Though ambition may be a fault in itself, it is often the mother of virtues.
It seldom happens that a premature shoot of genius ever arrives at maturity.
Satiety is a neighbor to continued pleasures. [Lat., Continuis voluptatibus vicina satietas.]
For the mind is all the easier to teach before it is set.
If you direct your whole thought to work itself, none of the things which invade eyes or ears will reach the mind.
It is much easier to try one's hand at many things than to concentrate one's powers on one thing.
The gifts of nature are infinite in their variety, and mind differs from mind almost as much as body from body.
The pretended admission of a fault on our part creates an excellent impression.

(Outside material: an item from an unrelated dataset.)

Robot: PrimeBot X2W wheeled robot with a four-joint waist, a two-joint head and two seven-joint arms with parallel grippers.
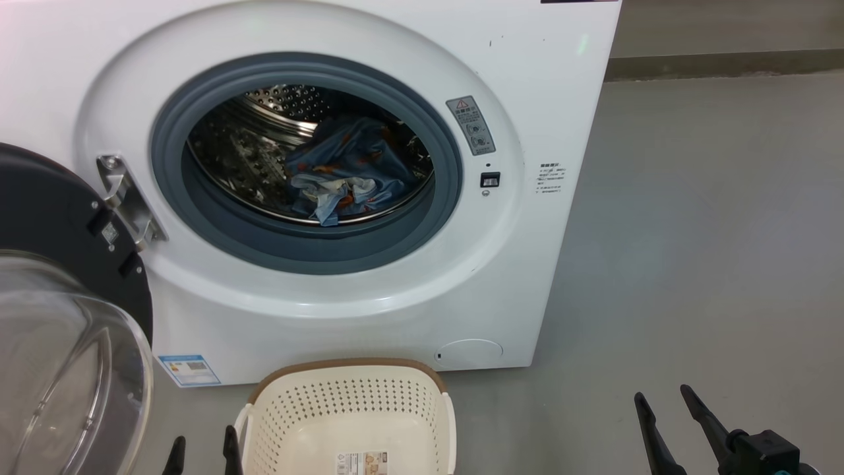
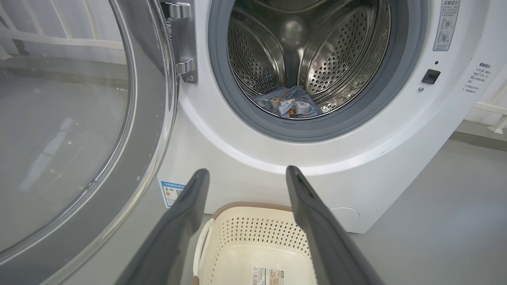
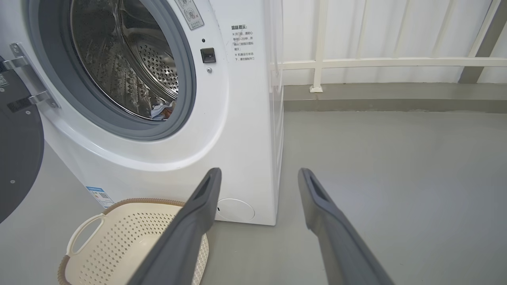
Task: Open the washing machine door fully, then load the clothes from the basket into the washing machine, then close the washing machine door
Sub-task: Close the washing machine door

Consequently the student who is devoid of talent will derive no more profit from this work than barren soil from a treatise on agriculture.
Minds that are stupid and incapable of science are in the order of nature to be regarded as monsters and other extraordinary phenomena; minds of this sort are rare. Hence I conclude that there are great resources to be found in children, which are suffered to vanish with their years. It is evident, therefore, that it is not of nature, but of our own negligence, we ought to complain.